- _ASSIGNED TASK_: Exactly the lines from the opening of the records through the line containing "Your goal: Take" should be copied, with both included.

---------- SUPPLIED RECORDS

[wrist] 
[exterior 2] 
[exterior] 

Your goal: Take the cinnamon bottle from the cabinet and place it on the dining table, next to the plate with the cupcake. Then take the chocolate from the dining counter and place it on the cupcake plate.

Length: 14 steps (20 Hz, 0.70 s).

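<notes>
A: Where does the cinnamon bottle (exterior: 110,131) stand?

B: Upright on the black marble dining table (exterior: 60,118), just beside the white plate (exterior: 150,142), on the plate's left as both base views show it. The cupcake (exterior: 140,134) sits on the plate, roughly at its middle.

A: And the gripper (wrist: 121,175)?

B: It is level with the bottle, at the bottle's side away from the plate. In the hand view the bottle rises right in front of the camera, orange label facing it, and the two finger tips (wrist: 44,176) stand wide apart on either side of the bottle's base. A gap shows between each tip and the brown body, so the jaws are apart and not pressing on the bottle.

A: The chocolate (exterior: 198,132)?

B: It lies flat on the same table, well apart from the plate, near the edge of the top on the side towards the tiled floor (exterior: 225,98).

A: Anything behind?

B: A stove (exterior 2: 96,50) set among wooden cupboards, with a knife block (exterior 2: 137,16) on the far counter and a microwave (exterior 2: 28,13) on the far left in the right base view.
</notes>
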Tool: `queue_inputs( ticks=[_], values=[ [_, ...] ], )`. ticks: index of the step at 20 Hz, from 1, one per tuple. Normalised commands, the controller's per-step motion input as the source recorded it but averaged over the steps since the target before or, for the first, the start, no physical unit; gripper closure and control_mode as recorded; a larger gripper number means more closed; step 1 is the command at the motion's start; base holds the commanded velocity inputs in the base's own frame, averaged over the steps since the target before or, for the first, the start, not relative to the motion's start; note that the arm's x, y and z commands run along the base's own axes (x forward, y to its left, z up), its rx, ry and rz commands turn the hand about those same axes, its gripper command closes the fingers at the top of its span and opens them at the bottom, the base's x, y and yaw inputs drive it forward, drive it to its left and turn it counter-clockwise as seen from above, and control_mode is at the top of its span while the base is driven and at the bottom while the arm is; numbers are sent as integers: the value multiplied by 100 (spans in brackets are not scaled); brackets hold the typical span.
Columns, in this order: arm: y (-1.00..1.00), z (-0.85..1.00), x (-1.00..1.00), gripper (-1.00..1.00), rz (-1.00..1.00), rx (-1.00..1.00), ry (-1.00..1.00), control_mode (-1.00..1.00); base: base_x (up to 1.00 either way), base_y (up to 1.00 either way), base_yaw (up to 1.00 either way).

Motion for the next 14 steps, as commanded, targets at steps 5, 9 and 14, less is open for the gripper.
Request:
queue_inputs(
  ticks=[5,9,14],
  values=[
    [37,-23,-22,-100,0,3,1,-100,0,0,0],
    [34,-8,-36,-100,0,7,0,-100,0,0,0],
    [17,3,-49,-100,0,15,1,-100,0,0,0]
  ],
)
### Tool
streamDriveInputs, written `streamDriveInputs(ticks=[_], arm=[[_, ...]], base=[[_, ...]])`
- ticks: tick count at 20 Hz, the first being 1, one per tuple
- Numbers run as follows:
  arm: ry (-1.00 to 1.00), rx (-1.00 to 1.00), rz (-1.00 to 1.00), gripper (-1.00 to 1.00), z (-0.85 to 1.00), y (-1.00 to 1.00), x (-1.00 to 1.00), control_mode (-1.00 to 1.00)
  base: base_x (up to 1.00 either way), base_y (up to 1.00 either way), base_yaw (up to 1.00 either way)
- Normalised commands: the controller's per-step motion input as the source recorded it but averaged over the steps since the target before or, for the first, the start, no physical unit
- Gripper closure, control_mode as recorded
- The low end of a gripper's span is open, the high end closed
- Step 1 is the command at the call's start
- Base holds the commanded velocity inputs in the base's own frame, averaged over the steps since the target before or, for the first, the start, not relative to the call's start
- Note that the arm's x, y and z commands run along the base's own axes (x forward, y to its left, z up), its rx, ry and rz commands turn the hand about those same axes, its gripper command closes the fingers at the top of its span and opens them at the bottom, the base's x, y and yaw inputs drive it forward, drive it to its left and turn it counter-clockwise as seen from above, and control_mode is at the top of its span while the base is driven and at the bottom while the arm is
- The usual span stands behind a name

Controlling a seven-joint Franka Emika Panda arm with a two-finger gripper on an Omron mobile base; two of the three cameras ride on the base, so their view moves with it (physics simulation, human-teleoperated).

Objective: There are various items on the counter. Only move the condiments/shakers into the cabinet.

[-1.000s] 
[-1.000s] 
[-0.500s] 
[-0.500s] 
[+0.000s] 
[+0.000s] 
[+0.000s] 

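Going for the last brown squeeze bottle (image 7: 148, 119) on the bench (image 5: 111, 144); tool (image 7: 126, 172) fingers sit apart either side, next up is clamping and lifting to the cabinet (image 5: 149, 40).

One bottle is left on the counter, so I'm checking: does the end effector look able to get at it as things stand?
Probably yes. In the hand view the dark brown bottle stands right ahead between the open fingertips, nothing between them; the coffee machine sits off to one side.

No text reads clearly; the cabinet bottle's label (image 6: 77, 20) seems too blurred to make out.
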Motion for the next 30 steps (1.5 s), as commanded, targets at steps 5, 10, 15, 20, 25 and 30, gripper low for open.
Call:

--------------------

- _REPLY_:
[wrist] 
[exterior 2] 
[exterior] 

Your goal: Take the cinnamon bottle from the cabinet and place it on the dining table, next to the plate with the cupcake. Then take the chocolate from the dining counter and place it on the cupcake plate.

With this, the exercise is finished.